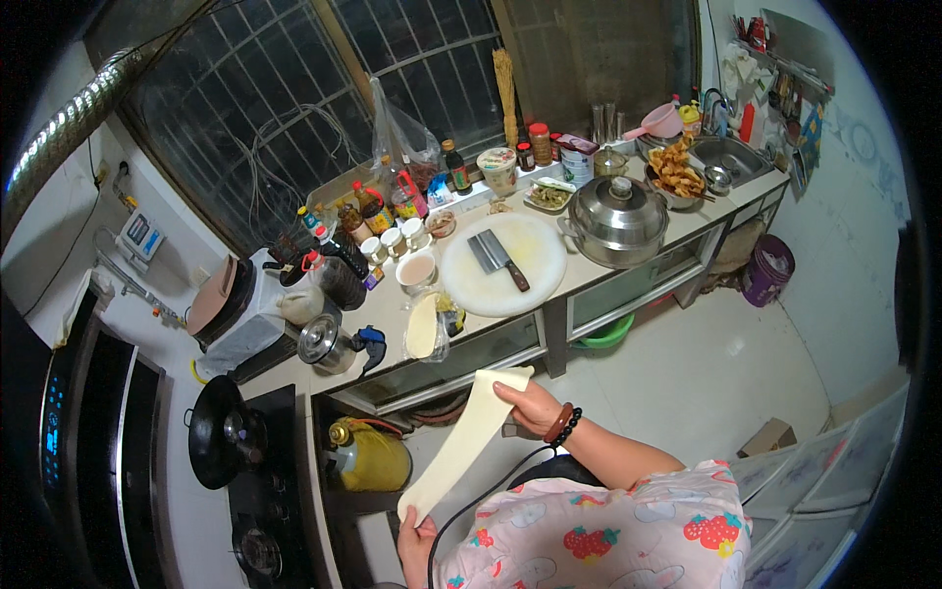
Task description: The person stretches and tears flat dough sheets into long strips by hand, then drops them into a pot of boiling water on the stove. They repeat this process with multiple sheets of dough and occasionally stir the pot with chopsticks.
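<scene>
A long, flat strip of pale dough [464,442] stretches between my two hands, in front of the counter. My left hand [418,541] pinches its lower end. The upper end is gripped by my right hand [528,405], which has bracelets at the wrist. On the counter, another flat piece of dough [422,327] lies on clear plastic. Beside it a cleaver [497,258] rests on a round white cutting board [471,294]. A bowl of pale liquid [416,270] stands left of the board.
A black wok [213,434] sits on the gas hob [283,456] at the left. A lidded steel pot [618,221] and a bowl of fried food [673,177] stand right of the board. Bottles [375,210] line the window side. A gas cylinder [372,456] stands under the counter.
</scene>
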The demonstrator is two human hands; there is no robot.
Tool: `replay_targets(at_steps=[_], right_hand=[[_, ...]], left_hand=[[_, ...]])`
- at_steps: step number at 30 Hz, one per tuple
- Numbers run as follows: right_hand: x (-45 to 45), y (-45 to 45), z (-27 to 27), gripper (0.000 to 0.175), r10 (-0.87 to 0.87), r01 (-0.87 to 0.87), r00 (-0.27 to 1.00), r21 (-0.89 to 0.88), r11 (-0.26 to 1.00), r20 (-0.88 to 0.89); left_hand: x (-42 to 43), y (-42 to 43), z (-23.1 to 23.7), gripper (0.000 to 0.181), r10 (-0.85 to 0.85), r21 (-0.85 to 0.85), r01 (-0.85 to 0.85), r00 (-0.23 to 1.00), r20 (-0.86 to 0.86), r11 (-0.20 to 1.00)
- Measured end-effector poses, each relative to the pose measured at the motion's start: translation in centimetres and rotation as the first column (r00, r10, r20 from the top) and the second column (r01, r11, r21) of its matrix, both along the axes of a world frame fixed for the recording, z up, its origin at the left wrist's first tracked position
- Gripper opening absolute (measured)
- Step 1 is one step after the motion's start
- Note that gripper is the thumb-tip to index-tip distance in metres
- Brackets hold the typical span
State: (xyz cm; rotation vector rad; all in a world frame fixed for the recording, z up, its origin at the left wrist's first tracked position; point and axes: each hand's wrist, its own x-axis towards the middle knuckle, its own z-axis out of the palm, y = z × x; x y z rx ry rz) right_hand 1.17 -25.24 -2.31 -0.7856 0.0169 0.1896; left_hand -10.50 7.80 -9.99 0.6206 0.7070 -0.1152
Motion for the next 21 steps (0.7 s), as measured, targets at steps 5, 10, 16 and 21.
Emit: replay_targets(at_steps=[5, 10, 16, 21], right_hand=[[-0.3, -2.7, 0.6, 0.032, 0.073, -0.046, 0.994, 0.292, 0.955, -0.079], [0.4, -4.1, -0.9, 0.025, 0.104, -0.067, 0.986, 0.266, 0.962, -0.13], [1.0, -3.4, -2.3, 0.025, -0.269, 0.375, 0.925, -0.766, 0.522, 0.27], [3.2, -4.9, -1.9, 0.018, -0.533, 0.586, 0.795, -0.595, 0.55, 0.29]], left_hand=[[0.0, 4.5, -1.3, 0.024, 0.091, -0.09, -0.091, 0.996, -0.002, 0.992], [0.5, 2.5, 3.5, 0.031, 0.189, 0.0, -0.189, 0.979, 0.083, 0.982], [0.7, 1.8, 7.0, 0.034, 0.263, 0.582, -0.296, 0.954, 0.143, 0.757], [1.3, 4.2, 7.7, 0.034, 0.208, 0.778, -0.31, 0.95, 0.233, 0.546]])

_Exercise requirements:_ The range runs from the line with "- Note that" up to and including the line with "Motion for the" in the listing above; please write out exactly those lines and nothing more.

_Your response:_
- Note that gripper is the thumb-tip to index-tip distance in metres
- Brackets hold the typical span
State: (xyz cm; rotation vector rad; all in a world frame fixed for the recording, z up, its origin at the left wrist's first tracked position; point and axes: each hand's wrist, its own x-axis towards the middle knuckle, its own z-axis out of the palm, y = z × x; x y z rx ry rz) right_hand 1.17 -25.24 -2.31 -0.7856 0.0169 0.1896; left_hand -10.50 7.80 -9.99 0.6206 0.7070 -0.1152
Motion for the next 21 steps (0.7 s), as measured, targets at steps 5, 10, 16 and 21.

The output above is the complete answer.